= TASK GOAL =
Please write out every line of the material, leaving out any picture.
━━━━━ RECORDED DATA ━━━━━
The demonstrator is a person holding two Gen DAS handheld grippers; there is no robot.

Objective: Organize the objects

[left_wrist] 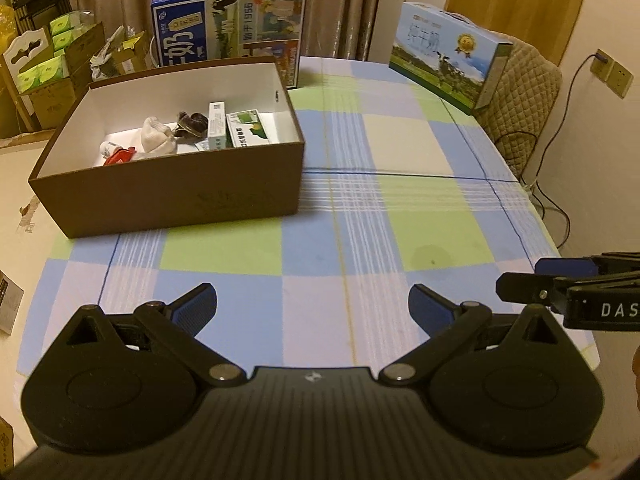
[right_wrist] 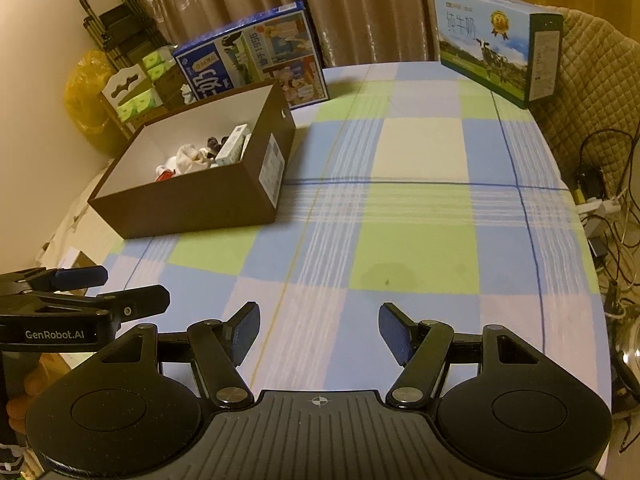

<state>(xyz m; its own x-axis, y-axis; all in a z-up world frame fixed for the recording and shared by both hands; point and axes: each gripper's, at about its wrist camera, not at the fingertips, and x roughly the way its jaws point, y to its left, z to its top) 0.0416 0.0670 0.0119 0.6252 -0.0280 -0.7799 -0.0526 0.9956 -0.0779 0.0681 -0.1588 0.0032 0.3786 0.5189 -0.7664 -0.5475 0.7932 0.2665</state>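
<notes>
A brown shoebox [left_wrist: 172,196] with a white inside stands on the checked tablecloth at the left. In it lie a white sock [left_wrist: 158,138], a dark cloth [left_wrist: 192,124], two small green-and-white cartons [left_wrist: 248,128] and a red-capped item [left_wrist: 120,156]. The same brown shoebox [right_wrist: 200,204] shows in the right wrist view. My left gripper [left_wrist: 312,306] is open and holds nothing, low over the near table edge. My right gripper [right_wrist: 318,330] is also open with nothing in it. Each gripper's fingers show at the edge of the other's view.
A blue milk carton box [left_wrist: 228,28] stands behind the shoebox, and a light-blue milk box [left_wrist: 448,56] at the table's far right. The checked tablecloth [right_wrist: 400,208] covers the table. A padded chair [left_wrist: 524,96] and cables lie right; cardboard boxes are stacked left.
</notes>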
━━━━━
= TASK SOLUTION =
The demonstrator is a person holding two Gen DAS handheld grippers; there is no robot.

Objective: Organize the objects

[left_wrist] 
[right_wrist] 

<state>(xyz m; its own x-axis, y-axis; all in a z-up world frame fixed for the recording and shared by both hands; point and axes: each gripper's, at about its wrist camera, not at the fingertips, and x roughly the way its jaws point, y to its left, z to its top) 0.0416 0.0670 0.0119 0.6252 -0.0280 -0.7799 -0.0526 0.9956 -0.0779 0.0681 -0.1588 0.0032 0.3786 0.5189 -0.7664 -0.5475 0.7932 0.2665</state>
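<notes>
A brown shoebox [left_wrist: 172,196] with a white inside stands on the checked tablecloth at the left. In it lie a white sock [left_wrist: 158,138], a dark cloth [left_wrist: 192,124], two small green-and-white cartons [left_wrist: 248,128] and a red-capped item [left_wrist: 120,156]. The same brown shoebox [right_wrist: 200,204] shows in the right wrist view. My left gripper [left_wrist: 312,306] is open and holds nothing, low over the near table edge. My right gripper [right_wrist: 318,330] is also open with nothing in it. Each gripper's fingers show at the edge of the other's view.
A blue milk carton box [left_wrist: 228,28] stands behind the shoebox, and a light-blue milk box [left_wrist: 448,56] at the table's far right. The checked tablecloth [right_wrist: 400,208] covers the table. A padded chair [left_wrist: 524,96] and cables lie right; cardboard boxes are stacked left.
</notes>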

For this exercise, nothing more remains to be done.